So, to the fellow-travelling left, Tanner was anathema. Otto Kuusinen (of whom more later) declared him to be ‘the devil in human form’, a phrase which makes up in vitriol some of what it obviously lacks in originality, but the neat turn of phrase was never Kuusinen’s strongest suit; he seemed ever to think in threadbare clichés. And yet, Tanner’s far leftward political credentials had once been impeccable. When an American reporter asked him if the whispered rumour—that in his days as a putative revolutionary he had once helped a starving Stalin with money—was true, he replied crisply: It wasn’t Stalin, it was Lenin. And it wasn’t me, it was my wife. [11] Ibid., p. 115. For the revolutionary left, however, his crime had been to reject the failed efforts of 1918; elected to the first unicameral Finnish Diet in 1907 as a 28-year-old firebrand, he had spent twenty years moving remorselessly to the centre-right.

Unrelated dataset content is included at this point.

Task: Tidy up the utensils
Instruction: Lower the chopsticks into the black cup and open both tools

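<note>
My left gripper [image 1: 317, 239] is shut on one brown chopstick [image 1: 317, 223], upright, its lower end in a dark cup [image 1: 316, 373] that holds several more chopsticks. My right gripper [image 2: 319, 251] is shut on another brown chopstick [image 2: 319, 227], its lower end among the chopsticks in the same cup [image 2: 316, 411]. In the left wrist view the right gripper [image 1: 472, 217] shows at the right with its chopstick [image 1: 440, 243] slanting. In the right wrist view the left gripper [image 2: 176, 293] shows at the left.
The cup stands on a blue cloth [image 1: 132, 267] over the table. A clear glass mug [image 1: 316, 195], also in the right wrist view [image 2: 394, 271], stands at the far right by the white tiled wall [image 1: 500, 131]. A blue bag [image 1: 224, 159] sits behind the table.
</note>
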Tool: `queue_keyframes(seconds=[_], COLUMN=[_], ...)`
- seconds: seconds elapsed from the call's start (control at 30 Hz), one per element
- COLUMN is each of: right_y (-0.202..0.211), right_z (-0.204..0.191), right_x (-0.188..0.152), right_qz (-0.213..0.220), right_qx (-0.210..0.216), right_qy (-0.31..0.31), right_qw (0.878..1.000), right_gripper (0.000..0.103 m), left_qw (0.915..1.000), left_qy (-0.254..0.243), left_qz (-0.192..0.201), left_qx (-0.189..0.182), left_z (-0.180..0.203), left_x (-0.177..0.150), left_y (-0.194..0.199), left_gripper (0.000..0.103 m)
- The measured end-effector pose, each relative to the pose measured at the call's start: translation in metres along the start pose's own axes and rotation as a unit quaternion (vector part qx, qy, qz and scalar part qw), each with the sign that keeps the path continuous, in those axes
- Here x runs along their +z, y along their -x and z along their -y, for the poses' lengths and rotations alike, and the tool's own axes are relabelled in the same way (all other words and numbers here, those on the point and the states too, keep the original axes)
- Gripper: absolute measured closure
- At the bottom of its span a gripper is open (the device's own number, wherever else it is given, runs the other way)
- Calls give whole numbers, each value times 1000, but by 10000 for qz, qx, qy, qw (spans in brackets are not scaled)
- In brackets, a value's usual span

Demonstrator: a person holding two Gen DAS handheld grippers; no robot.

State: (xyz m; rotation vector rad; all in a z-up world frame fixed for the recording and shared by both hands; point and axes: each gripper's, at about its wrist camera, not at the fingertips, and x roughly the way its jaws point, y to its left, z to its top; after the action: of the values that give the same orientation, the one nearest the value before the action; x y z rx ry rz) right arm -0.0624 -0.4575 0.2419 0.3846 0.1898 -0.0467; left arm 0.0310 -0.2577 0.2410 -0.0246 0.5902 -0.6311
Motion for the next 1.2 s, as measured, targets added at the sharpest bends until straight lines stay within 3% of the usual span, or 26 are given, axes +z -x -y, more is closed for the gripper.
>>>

As for Mannerheim himself, he clearly thought himself above party politics; he had given a cursory inspection to most of the groupings in Finnish politics, but had allied himself with none of them; indeed, when the right-wing Lapua movement attempted to embrace him, he stepped backward sharply. By breeding Mannerheim was an aristocrat, by cultural descent he was a Swedo-Finn and by political outlook he was unfashionably paternalist. That he was no particular friend of the working man for his own sake (unless uniformed) was fairly well known, and, while he may well have found certain elements of the dirigisme that had rapidly developed in Finland’s political life useful, he was also on record as saying not only that ‘socialism could not defend democracy’, but also democracy itself was perhaps sometimes a questionable objective. All of which made him, too, a hate figure for the far left; his natural political constituency, wherever it lay, was certainly not with the Neanderthal right (he considered Nazis, above all other things, to be irredeemably vulgar) but neither was it with the resolutely urban bien pensants who, rather like the earthier Tanner, viewed him with some suspicion.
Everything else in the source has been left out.